Retype every line of the data, keeping each word exactly.

++++ Entries supplied

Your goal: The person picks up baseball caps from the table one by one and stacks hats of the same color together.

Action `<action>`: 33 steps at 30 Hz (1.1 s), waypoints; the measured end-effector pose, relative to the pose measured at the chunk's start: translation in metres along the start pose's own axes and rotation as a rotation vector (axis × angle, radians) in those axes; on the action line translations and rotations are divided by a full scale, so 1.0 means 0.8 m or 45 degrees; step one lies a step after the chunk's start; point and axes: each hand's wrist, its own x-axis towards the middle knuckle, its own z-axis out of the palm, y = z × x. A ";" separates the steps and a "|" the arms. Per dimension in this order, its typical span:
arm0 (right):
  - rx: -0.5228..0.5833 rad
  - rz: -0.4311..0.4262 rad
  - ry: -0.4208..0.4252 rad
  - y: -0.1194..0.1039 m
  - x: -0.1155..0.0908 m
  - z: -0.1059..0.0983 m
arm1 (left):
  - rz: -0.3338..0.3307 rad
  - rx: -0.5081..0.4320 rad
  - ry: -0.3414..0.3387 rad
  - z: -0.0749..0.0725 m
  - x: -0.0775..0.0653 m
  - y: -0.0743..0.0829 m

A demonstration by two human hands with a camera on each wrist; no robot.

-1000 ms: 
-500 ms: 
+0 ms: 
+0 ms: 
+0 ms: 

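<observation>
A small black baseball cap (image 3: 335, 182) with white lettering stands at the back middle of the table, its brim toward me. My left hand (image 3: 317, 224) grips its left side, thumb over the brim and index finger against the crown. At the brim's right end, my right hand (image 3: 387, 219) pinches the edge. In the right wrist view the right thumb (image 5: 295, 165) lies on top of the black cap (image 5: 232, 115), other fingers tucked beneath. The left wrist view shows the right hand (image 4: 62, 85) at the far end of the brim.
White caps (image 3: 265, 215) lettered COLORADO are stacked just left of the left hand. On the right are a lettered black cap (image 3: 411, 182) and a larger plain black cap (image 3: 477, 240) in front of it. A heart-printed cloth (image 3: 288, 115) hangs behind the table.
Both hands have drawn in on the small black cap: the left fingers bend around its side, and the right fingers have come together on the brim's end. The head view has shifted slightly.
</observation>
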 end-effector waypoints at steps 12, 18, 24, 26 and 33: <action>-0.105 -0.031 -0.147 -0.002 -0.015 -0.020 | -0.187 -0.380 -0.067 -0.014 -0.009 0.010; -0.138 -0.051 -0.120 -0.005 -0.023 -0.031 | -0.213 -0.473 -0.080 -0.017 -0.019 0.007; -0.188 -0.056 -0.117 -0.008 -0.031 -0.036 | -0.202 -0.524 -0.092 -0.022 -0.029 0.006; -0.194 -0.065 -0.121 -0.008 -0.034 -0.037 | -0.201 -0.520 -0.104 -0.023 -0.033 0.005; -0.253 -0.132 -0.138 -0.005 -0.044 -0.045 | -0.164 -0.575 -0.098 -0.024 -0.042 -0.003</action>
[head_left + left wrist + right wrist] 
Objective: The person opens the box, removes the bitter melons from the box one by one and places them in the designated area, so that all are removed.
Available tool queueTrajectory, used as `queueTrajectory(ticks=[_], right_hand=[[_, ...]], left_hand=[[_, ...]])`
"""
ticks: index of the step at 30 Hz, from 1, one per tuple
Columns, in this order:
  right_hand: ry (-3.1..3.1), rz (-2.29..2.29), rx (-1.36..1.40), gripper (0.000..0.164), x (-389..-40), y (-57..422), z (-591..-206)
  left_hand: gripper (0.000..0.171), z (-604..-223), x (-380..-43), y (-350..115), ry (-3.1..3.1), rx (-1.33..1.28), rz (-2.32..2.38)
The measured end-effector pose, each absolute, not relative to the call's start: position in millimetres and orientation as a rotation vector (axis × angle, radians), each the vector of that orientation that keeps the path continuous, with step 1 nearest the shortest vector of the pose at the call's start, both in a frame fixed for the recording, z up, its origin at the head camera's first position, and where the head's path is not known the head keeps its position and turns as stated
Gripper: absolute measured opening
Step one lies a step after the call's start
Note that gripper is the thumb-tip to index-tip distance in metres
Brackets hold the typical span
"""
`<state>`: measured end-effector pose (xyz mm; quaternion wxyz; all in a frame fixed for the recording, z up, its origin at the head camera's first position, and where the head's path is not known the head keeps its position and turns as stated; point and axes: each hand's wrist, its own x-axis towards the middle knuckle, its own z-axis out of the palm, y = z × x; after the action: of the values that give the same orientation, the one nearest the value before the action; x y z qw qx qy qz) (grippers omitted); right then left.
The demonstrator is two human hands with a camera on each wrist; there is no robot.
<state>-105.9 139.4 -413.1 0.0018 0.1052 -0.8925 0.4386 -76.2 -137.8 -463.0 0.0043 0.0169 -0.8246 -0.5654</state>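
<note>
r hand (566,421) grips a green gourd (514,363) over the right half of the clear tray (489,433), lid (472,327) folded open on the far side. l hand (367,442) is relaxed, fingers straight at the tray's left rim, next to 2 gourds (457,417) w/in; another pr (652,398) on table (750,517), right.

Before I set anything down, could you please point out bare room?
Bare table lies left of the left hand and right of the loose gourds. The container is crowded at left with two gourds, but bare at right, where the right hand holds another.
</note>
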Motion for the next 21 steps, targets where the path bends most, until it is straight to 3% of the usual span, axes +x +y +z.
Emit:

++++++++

Exercise result:
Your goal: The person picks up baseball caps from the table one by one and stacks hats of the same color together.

Action `<action>`: 33 steps at 30 Hz (1.1 s), waypoints; the measured end-effector pose, relative to the pose measured at the chunk's start: translation in metres along the start pose's own axes and rotation as a rotation vector (axis × angle, radians) in those axes; on the action line translations and rotations are divided by a full scale, so 1.0 means 0.8 m or 45 degrees; step one lies a step after the chunk's start; point and axes: each hand's wrist, its own x-axis towards the middle knuckle, its own z-axis out of the palm, y = z × x. A ";" separates the steps and a "|" the arms. Per dimension in this order, its typical span:
arm0 (right):
  - rx: -0.5228..0.5833 rad
  - rz: -0.4311..0.4262 rad
  - ry: -0.4208..0.4252 rad
  - y: -0.1194..0.1039 m
  - x: -0.1155..0.0908 m
  - z: -0.1059..0.0983 m
arm1 (left):
  - rz: -0.3338..0.3307 rad
  - rx: -0.5081..0.4320 rad
  - ry: -0.3414..0.3387 rad
  - z: -0.0749..0.0725 m
  - x: -0.0775..0.0653 m
  - y: -0.0743..0.0829 m

A demonstration by two human hands with a camera on each wrist; no robot.

-1000 ms: 
-500 ms: 
+0 ms: 
+0 ms: 
+0 ms: 

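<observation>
A small black baseball cap (image 3: 335, 182) with white lettering stands at the back middle of the table, its brim toward me. My left hand (image 3: 317, 224) grips its left side, thumb over the brim and index finger against the crown. At the brim's right end, my right hand (image 3: 387, 219) pinches the edge. In the right wrist view the right thumb (image 5: 295, 165) lies on top of the black cap (image 5: 232, 115), other fingers tucked beneath. The left wrist view shows the right hand (image 4: 62, 85) at the far end of the brim.
White caps (image 3: 265, 215) lettered COLORADO are stacked just left of the left hand. On the right are a lettered black cap (image 3: 411, 182) and a larger plain black cap (image 3: 477, 240) in front of it. A heart-printed cloth (image 3: 288, 115) hangs behind the table.
Both hands have drawn in on the small black cap: the left fingers bend around its side, and the right fingers have come together on the brim's end. The head view has shifted slightly.
</observation>
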 end-effector waypoints at steps 12, 18, 24, 26 and 33: <action>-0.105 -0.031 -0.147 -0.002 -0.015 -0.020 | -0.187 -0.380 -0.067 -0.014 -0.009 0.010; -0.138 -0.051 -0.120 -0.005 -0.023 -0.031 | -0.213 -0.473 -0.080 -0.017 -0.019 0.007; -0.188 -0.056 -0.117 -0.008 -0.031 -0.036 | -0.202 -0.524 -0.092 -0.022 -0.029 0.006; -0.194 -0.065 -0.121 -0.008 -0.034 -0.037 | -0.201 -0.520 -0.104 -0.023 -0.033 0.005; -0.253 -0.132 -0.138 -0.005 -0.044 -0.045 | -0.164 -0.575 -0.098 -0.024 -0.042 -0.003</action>
[head_left + left wrist + right wrist] 
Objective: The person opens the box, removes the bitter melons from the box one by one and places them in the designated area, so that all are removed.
Available tool queueTrajectory, used as `queueTrajectory(ticks=[_], right_hand=[[_, ...]], left_hand=[[_, ...]])`
"""
ticks: index of the step at 30 Hz, from 1, one per tuple
Columns, in this order:
  right_hand: ry (-3.1..3.1), rz (-2.29..2.29), rx (-1.36..1.40), gripper (0.000..0.164), x (-389..-40), y (-57..422), z (-591..-206)
  left_hand: gripper (0.000..0.171), z (-604..-223), x (-380..-43), y (-350..115), ry (-3.1..3.1), rx (-1.33..1.28), rz (-2.32..2.38)
The measured end-effector pose, each absolute, not relative to the call's start: position in millimetres and orientation as a rotation vector (axis × angle, radians), each the vector of that orientation that keeps the path continuous, with step 1 nearest the shortest vector of the pose at the call's start, both in a frame fixed for the recording, z up, its origin at the head camera's first position, and where the head's path is not known the head keeps its position and turns as stated
Gripper: absolute measured opening
Step one lies a step after the call's start
Note that gripper is the thumb-tip to index-tip distance in metres
Brackets hold the typical span
"""
`<state>`: measured end-effector pose (xyz mm; quaternion wxyz; all in a frame fixed for the recording, z up, its origin at the head camera's first position, and where the head's path is not known the head keeps its position and turns as stated; point and axes: each hand's wrist, its own x-axis towards the middle knuckle, its own z-axis out of the palm, y = z × x; after the action: of the values that give the same orientation, the one nearest the value before the action; x y z qw qx qy qz) (grippers omitted); right then left.
The demonstrator is two human hands with a camera on each wrist; there is no robot.
<state>-105.9 139.4 -413.1 0.0018 0.1052 -0.8925 0.4386 -76.2 -137.8 -463.0 0.0043 0.0169 -0.8246 -0.5654</state>
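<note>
r hand (566,421) grips a green gourd (514,363) over the right half of the clear tray (489,433), lid (472,327) folded open on the far side. l hand (367,442) is relaxed, fingers straight at the tray's left rim, next to 2 gourds (457,417) w/in; another pr (652,398) on table (750,517), right.

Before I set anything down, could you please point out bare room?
Bare table lies left of the left hand and right of the loose gourds. The container is crowded at left with two gourds, but bare at right, where the right hand holds another.
</note>
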Motion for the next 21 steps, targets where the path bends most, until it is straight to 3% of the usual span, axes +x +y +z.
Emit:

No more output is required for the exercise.